Your answer should be the lines below from the one with "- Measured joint" to the one with "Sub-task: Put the", both included, given again exactly and with nothing added.

- **Data for review**:

====

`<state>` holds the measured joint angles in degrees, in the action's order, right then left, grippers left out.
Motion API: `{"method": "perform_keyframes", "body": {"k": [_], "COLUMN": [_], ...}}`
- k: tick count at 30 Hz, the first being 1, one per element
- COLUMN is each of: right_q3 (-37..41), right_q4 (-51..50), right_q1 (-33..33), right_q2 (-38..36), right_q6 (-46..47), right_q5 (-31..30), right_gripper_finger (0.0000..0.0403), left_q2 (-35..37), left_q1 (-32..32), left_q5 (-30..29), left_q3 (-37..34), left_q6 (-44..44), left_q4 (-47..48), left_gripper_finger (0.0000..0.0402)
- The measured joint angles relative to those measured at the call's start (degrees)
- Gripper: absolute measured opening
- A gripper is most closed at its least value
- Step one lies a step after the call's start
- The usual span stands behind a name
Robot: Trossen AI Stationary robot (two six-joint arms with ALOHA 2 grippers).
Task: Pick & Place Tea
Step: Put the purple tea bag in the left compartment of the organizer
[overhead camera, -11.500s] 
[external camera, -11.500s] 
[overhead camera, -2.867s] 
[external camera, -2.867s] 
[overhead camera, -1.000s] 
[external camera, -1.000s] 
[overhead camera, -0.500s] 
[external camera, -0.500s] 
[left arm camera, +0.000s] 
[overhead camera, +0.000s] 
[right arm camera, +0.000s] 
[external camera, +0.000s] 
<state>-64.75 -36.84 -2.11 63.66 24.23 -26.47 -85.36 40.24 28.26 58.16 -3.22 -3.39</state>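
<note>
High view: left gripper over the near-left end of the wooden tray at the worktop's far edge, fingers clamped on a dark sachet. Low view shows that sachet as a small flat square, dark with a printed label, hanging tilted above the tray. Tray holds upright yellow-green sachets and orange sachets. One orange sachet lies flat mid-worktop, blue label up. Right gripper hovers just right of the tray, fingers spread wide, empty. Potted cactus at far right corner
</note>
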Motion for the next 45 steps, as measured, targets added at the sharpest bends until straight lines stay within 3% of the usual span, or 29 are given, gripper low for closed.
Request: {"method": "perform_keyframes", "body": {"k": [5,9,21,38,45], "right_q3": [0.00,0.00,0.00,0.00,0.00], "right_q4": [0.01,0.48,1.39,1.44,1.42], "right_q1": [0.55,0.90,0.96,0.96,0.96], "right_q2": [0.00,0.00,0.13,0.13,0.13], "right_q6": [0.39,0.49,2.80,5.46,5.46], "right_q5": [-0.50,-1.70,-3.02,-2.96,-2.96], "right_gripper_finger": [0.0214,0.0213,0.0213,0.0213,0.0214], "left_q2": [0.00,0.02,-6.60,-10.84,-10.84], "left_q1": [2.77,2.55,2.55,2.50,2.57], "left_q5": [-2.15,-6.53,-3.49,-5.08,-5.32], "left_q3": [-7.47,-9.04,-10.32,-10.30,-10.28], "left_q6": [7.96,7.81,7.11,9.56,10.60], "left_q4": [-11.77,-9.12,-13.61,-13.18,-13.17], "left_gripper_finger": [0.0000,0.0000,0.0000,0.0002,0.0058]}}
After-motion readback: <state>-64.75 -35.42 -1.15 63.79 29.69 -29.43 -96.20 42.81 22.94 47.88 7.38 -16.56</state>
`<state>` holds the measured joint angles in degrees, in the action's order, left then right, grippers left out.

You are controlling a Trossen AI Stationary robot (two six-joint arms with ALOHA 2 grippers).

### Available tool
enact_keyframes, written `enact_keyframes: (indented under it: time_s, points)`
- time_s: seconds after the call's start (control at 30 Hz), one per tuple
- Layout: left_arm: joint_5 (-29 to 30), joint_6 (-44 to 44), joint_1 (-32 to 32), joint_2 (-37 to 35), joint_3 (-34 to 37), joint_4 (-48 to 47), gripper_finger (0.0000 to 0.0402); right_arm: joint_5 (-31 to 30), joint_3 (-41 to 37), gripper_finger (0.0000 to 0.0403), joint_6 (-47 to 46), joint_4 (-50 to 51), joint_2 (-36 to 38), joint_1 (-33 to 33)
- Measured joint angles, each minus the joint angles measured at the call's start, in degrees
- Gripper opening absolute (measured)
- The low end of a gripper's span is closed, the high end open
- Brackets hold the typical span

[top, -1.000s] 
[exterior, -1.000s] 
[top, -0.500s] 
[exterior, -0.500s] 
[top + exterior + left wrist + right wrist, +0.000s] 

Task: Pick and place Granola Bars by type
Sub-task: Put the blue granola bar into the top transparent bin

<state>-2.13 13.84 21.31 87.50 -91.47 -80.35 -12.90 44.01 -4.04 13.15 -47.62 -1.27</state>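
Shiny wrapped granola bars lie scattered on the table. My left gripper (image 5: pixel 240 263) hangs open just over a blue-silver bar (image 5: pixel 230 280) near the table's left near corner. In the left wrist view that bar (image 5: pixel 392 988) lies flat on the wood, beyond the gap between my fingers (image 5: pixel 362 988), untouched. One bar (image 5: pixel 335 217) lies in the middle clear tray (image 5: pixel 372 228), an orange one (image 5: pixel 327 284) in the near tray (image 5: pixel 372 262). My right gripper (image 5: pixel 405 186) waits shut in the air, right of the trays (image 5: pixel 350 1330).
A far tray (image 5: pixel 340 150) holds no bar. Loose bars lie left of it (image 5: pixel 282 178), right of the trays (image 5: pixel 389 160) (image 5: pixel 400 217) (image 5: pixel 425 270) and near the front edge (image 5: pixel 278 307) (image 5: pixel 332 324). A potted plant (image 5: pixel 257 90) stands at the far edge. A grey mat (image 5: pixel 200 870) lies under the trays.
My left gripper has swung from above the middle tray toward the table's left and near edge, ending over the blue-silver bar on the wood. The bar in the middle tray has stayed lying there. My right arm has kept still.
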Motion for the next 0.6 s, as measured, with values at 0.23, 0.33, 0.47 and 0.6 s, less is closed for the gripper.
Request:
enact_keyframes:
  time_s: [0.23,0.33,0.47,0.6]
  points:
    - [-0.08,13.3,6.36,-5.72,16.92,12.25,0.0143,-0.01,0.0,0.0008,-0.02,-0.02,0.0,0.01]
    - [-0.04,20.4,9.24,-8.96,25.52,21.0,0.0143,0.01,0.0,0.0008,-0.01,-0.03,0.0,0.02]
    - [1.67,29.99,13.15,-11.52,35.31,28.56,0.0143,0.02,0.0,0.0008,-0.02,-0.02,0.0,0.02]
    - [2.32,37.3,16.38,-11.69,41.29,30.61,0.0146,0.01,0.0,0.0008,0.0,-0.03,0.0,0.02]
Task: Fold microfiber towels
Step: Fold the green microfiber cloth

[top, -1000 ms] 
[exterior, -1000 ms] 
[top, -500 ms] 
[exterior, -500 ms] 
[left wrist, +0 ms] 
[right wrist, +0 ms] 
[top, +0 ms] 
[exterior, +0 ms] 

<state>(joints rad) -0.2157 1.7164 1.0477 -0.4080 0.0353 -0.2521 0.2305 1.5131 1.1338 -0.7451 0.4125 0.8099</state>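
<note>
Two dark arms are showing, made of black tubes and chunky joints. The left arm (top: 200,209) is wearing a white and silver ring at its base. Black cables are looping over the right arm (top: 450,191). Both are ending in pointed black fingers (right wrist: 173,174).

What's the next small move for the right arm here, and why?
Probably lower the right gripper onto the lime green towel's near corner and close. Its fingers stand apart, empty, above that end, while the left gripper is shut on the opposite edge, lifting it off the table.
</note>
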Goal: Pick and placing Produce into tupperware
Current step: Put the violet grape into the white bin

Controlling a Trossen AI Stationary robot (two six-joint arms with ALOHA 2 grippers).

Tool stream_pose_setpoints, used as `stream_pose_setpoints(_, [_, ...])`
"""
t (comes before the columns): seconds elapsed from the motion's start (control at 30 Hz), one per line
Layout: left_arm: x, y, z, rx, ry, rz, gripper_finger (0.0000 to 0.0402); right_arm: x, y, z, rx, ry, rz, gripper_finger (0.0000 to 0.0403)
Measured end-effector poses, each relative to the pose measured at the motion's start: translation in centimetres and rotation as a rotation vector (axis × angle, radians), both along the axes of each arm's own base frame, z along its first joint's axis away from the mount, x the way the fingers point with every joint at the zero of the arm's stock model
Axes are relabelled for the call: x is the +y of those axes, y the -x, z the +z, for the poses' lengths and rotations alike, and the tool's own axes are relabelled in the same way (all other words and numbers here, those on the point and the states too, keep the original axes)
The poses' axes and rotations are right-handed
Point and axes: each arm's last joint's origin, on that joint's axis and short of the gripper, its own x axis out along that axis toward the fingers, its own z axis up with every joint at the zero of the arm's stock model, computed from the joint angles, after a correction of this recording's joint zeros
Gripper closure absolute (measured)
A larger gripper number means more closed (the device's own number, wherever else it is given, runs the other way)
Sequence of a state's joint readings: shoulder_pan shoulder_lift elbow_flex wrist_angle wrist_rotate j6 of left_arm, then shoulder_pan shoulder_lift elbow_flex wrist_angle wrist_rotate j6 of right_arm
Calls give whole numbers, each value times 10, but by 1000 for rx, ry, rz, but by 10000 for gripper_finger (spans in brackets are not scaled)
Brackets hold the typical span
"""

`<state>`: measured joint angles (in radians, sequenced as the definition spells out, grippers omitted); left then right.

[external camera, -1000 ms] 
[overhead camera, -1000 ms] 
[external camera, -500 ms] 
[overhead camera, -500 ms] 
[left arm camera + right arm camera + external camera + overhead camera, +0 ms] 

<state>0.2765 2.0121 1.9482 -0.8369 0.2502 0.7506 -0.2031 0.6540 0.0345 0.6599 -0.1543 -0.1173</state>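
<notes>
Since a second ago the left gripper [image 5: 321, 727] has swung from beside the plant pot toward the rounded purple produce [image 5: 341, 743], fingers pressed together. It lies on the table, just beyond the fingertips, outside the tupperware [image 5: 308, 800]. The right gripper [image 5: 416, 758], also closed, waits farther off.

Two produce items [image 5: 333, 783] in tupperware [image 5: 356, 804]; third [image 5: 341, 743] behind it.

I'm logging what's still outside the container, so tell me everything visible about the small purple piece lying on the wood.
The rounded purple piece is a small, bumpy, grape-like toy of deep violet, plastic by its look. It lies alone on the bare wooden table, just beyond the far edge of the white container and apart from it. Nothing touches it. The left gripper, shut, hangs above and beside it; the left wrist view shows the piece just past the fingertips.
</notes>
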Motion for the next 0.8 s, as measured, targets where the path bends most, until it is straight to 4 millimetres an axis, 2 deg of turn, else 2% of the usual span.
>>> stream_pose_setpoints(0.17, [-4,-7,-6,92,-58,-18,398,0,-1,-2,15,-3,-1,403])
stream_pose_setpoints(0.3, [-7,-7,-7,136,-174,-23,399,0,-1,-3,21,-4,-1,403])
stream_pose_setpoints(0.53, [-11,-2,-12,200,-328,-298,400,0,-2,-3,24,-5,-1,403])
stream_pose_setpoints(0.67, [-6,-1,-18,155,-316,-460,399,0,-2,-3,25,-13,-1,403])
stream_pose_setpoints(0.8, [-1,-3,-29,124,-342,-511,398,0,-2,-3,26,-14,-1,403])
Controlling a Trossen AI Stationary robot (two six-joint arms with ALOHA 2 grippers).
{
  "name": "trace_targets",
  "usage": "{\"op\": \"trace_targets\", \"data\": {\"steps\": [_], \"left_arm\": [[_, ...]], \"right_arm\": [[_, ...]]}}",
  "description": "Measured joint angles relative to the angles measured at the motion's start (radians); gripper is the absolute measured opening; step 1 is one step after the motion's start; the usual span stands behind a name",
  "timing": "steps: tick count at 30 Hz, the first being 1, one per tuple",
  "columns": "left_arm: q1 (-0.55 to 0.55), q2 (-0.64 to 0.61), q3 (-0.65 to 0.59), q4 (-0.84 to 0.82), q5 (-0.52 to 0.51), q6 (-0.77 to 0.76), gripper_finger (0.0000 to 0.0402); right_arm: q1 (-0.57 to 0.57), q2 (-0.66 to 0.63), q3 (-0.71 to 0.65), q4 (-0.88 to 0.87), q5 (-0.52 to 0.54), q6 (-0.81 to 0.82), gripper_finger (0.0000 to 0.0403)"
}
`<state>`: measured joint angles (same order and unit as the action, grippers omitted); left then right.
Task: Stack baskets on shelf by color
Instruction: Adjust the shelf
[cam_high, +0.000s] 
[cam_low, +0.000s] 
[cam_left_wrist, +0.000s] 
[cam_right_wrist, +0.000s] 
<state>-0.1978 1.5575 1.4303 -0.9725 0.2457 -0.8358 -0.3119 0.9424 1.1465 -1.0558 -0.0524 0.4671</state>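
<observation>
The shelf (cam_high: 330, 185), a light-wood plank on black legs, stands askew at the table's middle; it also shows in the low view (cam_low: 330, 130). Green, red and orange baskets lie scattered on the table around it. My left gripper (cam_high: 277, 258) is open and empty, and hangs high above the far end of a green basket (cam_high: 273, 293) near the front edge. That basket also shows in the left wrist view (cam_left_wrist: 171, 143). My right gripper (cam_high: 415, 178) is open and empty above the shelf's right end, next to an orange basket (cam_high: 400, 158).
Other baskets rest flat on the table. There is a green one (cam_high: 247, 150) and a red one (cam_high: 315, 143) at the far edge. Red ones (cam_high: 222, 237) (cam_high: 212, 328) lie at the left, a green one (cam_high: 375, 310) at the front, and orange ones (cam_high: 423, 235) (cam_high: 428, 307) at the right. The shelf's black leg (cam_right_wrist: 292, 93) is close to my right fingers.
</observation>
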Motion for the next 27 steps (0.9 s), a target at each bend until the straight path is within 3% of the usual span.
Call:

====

- **Problem solution**:
- Measured joint angles, each minus the joint angles measured at the call's start, in degrees
- Gripper opening absolute (measured)
- The low end of a gripper's span is closed, the high end open
- Brackets hold the typical span

[top, -1.000s] 
[exterior, -1.000s] 
[top, -0.500s] 
[exterior, -0.500s] 
[top + exterior + left wrist + right wrist, +0.000s] 

Task: Pick and place Granola Bars by type
Sub-task: Put the blue granola bar into the top transparent bin

Nothing further remains for this exercise.